_REQUIREMENT_
In the data that follows, find the line with "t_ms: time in"; transcribe it, every later line up to the one with "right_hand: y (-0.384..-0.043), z", and that line as well, exactly and with no others.

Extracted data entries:
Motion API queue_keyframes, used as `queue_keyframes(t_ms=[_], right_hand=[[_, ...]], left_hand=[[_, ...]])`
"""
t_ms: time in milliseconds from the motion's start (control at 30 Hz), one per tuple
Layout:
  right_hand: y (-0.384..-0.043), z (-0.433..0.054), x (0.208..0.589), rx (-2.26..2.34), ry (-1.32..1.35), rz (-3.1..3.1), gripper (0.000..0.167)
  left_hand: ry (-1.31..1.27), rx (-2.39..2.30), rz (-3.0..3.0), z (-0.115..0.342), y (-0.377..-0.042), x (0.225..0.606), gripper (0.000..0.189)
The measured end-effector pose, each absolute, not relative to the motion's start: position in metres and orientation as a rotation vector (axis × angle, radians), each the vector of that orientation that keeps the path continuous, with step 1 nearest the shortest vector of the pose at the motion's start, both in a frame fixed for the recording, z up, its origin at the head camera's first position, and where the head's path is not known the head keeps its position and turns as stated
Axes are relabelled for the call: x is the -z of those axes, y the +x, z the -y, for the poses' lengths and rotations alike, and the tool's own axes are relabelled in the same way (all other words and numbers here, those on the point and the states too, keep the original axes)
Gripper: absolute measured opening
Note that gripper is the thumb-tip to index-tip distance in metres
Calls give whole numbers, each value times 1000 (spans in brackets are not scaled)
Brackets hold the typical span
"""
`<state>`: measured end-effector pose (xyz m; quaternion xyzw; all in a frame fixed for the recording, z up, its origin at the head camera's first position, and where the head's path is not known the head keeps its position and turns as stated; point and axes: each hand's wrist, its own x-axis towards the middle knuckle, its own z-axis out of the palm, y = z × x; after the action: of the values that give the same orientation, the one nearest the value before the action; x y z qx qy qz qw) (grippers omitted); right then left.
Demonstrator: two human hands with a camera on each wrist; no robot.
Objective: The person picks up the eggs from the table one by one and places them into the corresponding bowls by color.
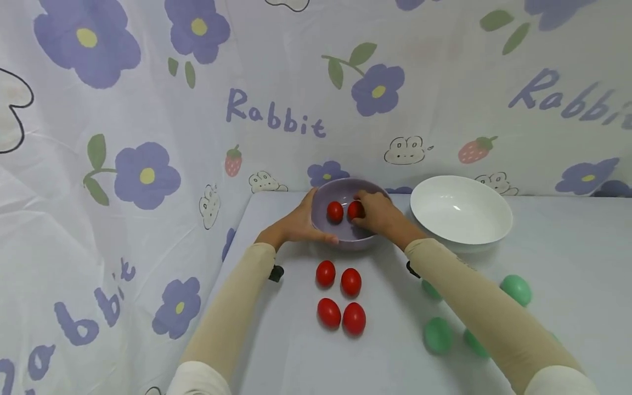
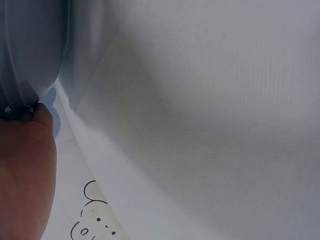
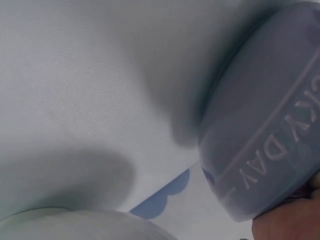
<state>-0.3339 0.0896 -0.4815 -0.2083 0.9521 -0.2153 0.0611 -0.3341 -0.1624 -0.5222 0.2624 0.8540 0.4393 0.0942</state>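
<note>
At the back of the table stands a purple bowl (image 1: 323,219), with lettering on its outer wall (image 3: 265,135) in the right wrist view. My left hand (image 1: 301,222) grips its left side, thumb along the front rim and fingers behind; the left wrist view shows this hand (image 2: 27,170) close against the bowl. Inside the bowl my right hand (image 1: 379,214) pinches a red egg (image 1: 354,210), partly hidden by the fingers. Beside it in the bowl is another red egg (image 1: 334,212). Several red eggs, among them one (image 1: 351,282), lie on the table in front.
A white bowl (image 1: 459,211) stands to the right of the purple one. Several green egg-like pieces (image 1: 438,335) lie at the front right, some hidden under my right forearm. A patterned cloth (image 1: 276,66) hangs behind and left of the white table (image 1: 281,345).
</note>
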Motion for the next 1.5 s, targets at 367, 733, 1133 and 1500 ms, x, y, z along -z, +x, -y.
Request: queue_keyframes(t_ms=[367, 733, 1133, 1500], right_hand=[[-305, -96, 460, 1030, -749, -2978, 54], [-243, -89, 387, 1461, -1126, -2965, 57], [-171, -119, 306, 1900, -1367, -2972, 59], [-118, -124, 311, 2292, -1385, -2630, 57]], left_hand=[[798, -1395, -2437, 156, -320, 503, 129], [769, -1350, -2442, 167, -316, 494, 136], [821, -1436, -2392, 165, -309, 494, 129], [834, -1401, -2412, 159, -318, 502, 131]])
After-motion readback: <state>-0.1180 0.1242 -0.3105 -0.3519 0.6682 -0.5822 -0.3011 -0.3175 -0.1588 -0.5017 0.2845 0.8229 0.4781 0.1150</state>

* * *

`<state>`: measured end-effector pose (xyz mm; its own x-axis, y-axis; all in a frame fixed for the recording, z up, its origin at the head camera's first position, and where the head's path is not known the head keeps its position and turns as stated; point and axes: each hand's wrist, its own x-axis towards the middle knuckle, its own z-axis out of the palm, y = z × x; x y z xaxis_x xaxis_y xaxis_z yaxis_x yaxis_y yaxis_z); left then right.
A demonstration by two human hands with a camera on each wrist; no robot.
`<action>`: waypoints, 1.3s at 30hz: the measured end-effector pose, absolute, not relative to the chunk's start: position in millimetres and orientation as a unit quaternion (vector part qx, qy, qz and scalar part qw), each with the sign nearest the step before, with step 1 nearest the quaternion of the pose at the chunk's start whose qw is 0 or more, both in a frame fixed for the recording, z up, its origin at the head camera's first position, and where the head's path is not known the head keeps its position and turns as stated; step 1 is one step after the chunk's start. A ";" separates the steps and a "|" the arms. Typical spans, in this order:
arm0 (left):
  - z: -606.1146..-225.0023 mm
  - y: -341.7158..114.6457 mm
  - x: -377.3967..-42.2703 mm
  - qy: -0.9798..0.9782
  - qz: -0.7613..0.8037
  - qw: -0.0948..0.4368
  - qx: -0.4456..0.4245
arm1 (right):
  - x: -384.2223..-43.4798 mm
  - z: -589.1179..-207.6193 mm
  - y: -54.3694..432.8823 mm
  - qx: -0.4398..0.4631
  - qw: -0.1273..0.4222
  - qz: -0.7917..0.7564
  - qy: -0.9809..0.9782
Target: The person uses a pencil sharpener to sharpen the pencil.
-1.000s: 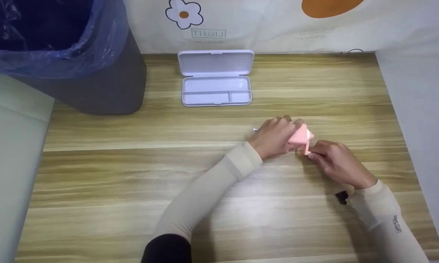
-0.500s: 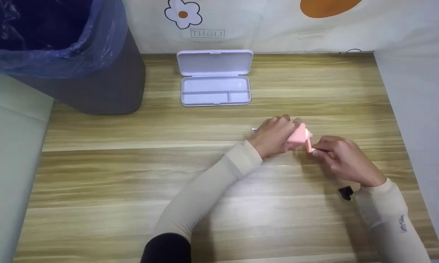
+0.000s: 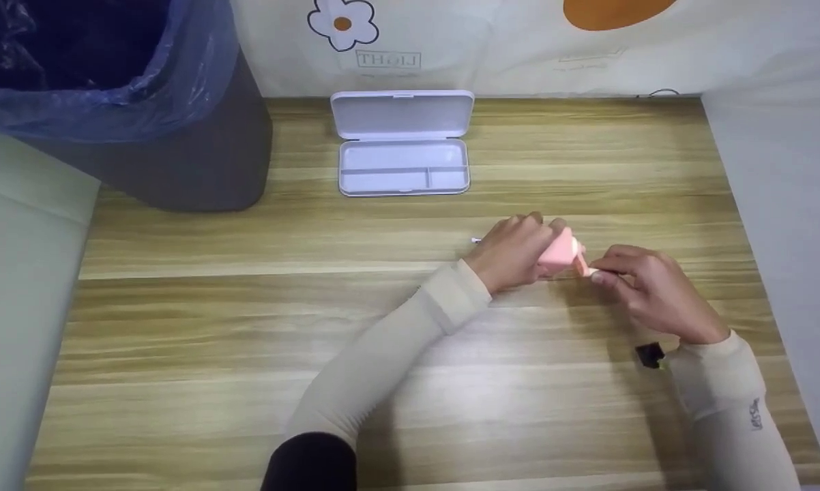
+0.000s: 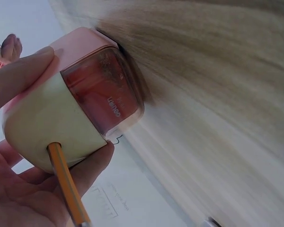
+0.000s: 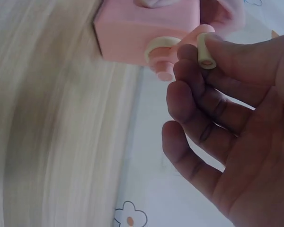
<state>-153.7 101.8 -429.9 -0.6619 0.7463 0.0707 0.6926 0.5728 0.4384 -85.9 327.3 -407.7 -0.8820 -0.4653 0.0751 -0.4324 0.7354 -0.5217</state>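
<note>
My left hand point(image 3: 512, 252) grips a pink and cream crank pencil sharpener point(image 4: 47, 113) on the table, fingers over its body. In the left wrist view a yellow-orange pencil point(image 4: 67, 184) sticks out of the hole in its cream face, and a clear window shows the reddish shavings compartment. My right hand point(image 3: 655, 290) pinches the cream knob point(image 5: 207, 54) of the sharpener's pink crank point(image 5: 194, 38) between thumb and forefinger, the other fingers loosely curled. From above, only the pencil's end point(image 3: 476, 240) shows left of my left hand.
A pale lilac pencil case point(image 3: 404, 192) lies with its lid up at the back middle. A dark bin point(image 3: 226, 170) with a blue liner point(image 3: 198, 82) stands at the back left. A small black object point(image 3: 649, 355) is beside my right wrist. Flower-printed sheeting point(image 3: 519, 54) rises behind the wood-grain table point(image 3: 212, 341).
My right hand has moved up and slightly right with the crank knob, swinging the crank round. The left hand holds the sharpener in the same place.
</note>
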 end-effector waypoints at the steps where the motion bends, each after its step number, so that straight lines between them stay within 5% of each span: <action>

_OUTPUT OF THE EXERCISE_
t_ms: time in milliseconds from the motion's start (control at 30 Hz), one per tuple
Layout:
  right_hand: y (-0.384..-0.043), z (-0.433..0.054), x (0.208..0.589), rx (-2.26..2.34), ry (-1.32..1.35), rz (-3.1..3.1), gripper (0.000..0.167)

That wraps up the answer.